• Exercise requirements:
Filter the data for lines with the word "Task" and copy those lines.

• Extracted information:
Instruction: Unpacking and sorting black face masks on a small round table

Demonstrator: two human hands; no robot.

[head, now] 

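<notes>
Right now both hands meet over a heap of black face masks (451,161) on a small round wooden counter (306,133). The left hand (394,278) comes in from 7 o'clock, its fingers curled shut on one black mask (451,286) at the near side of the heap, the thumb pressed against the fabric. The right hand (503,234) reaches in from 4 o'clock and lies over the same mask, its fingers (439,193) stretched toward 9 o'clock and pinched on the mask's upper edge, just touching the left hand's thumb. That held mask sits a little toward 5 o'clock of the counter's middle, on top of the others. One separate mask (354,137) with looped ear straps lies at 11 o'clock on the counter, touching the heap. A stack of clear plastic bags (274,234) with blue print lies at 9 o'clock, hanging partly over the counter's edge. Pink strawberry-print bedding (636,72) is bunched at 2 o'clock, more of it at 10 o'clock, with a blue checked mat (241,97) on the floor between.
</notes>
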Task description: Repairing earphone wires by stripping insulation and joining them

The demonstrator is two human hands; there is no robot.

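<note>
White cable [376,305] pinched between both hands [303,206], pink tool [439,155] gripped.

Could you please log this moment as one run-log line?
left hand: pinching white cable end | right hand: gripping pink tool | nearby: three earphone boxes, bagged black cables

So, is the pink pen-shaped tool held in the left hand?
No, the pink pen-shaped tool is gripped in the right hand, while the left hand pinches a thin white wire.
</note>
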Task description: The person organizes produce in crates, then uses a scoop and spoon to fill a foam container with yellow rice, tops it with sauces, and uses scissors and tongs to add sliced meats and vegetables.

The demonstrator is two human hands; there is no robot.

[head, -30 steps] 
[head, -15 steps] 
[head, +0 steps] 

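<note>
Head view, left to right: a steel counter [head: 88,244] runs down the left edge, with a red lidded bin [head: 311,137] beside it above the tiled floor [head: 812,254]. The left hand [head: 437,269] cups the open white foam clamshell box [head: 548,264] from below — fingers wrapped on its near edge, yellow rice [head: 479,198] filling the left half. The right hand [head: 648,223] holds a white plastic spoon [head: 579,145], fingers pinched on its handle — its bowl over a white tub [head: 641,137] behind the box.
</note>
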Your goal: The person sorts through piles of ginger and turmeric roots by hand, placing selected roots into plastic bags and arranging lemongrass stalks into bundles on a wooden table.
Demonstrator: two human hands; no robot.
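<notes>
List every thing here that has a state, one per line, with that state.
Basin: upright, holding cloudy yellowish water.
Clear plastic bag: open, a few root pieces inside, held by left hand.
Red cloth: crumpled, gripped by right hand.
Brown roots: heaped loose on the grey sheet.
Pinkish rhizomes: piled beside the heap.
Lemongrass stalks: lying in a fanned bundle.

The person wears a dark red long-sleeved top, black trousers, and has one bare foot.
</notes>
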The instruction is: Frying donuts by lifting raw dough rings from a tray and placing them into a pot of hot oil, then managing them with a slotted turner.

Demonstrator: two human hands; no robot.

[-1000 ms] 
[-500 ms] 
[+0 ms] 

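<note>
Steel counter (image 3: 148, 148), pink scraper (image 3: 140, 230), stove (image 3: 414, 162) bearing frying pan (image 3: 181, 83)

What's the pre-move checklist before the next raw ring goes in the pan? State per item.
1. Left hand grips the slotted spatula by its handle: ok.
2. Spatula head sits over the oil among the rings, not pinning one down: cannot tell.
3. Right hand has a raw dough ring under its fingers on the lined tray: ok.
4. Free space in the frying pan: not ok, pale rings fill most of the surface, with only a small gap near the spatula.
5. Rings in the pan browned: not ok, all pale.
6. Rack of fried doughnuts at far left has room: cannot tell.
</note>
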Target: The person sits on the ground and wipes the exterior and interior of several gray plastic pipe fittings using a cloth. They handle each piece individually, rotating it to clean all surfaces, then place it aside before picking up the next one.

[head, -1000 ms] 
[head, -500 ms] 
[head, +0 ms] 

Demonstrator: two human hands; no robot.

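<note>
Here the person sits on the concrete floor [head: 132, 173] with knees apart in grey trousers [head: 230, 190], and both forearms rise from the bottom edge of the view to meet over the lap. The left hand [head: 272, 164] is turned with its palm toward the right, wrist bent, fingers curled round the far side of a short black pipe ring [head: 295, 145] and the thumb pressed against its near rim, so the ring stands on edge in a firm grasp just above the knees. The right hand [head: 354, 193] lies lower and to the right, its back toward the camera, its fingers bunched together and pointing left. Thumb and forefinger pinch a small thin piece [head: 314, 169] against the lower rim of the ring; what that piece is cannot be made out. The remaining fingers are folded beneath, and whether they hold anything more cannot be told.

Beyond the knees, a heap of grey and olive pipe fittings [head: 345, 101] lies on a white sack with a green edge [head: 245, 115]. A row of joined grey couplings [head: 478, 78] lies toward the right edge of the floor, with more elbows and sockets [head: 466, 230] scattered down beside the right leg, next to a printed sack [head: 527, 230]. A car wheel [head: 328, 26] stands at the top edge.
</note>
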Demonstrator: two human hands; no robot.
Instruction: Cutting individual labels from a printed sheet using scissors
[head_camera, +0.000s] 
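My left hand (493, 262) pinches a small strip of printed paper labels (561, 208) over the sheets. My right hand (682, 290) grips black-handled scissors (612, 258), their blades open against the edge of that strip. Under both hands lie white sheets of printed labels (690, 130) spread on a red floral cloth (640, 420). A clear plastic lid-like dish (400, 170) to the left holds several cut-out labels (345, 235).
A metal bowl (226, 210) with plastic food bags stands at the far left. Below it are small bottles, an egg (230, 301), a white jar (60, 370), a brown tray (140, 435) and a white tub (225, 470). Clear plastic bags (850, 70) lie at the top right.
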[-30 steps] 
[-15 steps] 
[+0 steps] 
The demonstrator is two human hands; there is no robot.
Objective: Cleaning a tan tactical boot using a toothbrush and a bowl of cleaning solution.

• Reply:
Task description: Repairing earphone wires by stripping insulation and joining them
Task description: The person organizes produce in crates, then uses a scoop and spoon to fill a foam container with yellow rice, tops it with sauces, and uses scissors and tongs to add sliced meats and vegetables.

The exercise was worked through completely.